*EXERCISE AIM*
Search the entries below for the word "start" and copy every line where it appears.

*SOURCE DATA*
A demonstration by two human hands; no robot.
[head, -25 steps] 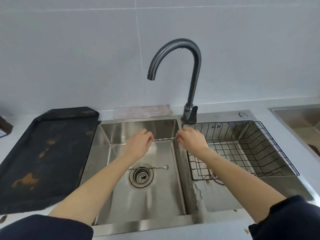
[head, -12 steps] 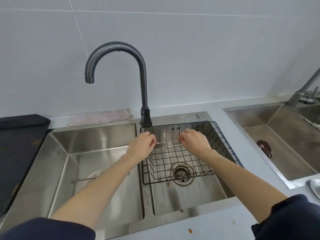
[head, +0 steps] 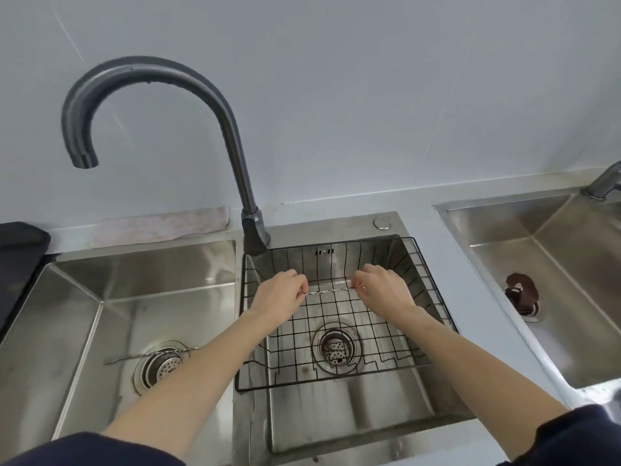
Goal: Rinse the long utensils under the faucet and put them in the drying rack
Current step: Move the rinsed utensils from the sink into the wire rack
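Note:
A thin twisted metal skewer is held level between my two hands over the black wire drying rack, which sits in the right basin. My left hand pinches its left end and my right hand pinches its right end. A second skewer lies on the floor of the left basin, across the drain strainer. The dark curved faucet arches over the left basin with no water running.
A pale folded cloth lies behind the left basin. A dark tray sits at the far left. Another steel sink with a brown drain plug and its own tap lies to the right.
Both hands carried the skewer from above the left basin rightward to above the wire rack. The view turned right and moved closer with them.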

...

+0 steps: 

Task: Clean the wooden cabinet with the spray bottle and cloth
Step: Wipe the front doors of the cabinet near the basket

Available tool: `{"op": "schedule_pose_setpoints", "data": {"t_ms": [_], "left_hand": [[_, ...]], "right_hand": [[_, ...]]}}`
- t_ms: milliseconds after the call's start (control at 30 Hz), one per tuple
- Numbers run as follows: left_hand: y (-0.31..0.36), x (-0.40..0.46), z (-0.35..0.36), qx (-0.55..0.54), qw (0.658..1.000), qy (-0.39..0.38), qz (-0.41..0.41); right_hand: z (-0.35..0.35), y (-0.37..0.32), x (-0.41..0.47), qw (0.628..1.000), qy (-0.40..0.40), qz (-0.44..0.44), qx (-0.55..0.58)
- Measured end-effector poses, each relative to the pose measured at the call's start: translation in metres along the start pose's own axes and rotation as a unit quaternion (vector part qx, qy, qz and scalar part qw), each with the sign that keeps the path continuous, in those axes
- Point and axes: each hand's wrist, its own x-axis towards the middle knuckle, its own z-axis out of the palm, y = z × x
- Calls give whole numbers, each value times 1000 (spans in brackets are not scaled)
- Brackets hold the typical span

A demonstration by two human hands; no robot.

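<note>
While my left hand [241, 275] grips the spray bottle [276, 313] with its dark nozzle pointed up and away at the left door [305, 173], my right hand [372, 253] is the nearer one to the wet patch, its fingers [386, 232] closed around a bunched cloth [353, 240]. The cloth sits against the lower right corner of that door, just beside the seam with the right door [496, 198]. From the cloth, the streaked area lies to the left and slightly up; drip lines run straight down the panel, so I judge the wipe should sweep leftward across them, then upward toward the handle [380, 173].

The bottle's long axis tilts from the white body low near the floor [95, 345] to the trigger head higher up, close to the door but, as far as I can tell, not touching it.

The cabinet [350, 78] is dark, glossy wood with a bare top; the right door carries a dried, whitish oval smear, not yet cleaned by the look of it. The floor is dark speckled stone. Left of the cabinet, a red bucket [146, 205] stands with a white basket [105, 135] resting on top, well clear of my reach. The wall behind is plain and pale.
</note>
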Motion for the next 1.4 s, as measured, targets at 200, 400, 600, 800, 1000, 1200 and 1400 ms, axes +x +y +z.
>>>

*PROBLEM SOLUTION*
- t_ms: milliseconds after the call's start (control at 30 Hz), one per tuple
- Measured end-effector poses, each relative to the pose measured at the call's start: translation in metres along the start pose's own axes and rotation as a unit quaternion (vector part qx, qy, qz and scalar part qw), each with the sign that keeps the path continuous, in those axes

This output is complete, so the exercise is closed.